Gazze, uzun yıllardır insanlık vicdanında kanayan bir yara olarak varlığını sürdürüyor. Her yeni çatışma, sadece fiziksel bir yıkım değil; aynı zamanda uluslararası hukukun, insan haklarının ve küresel barışın sınavı haline geliyor. Bugün geldiğimiz noktada, Gazze için yalnızca bir ateşkes değil, kalıcı ve adil bir barış düzeni gerekliliği artık tartışmasız bir gerçek. Çünkü barış, yalnızca silahların susması değil; adaletin, hakkaniyetin ve insani onurun yeniden tesis edilmesidir.

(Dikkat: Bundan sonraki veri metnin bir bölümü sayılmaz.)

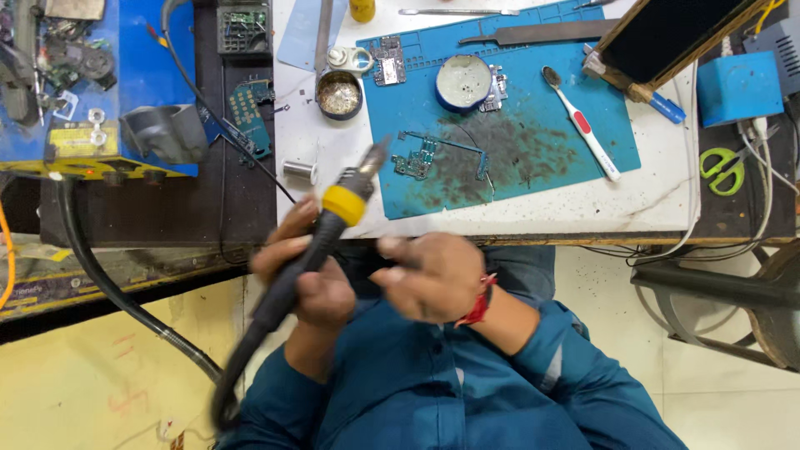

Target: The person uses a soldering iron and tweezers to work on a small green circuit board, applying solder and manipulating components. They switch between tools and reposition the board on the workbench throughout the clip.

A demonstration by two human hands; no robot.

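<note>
**Soldering iron held short of the circuit board**

The left hand (304,275) was wrapped around a soldering iron (333,221), its long axis slanting up and to the right, tip forward. The circuit board (421,158) lay just beyond that tip on the blue mat (600,108). The right hand (437,275), blurred and loosely curled, seemed to hold nothing and hung further from the board than the left.

Motion blur smears the right hand (437,275) and the tip of the soldering iron (333,218), whose cable runs off the bottom edge, while the dark screen (667,29) and yellow bottle (362,8) are cropped at the top.
</note>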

Gazze’deki mevcut durum, başta Cenevre Sözleşmeleri, Birleşmiş Milletler Şartı ve uluslararası insancıl hukuk açısından çok sayıda ihlali içinde barındırmaktadır. Sivillerin hedef alınması, zorunlu göçler, temel ihtiyaçlara erişimin engellenmesi ve sağlık altyapısının çökertilmesi; sadece savaş hukuku bakımından değil, insanlığın ortak vicdanı bakımından da kabul edilemez niteliktedir.

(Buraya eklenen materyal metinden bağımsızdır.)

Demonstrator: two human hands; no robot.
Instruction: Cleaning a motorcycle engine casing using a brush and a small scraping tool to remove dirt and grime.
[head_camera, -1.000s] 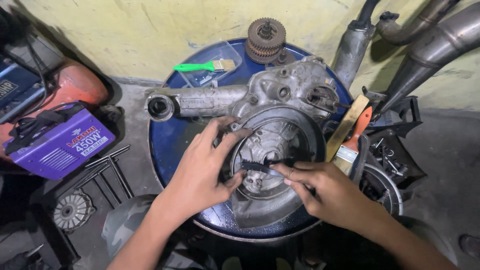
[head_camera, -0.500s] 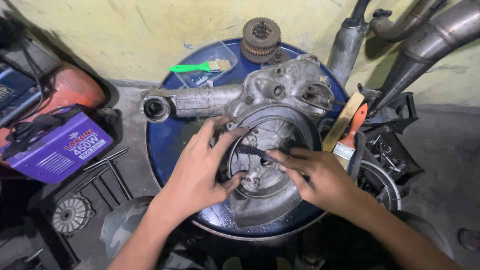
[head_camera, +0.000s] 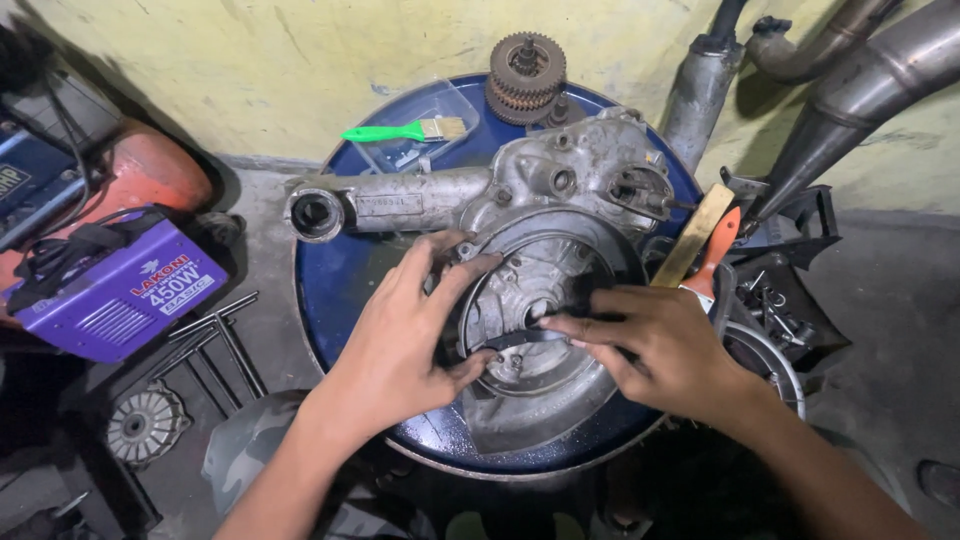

Bir ateşkes, tarafları geçici olarak susturabilir; ancak adaletin sağlanmadığı, ihlallerin cezalandırılmadığı bir zeminde kalıcı barış mümkün değildir. Uluslararası Ceza Mahkemesi’nin yetkisi, BM İnsan Hakları Konseyi raporları ve uluslararası tahkim mekanizmaları devreye alınmadıkça; Gazze’de yaşananlar sadece yeni döngüler hâlinde tekrar edecektir.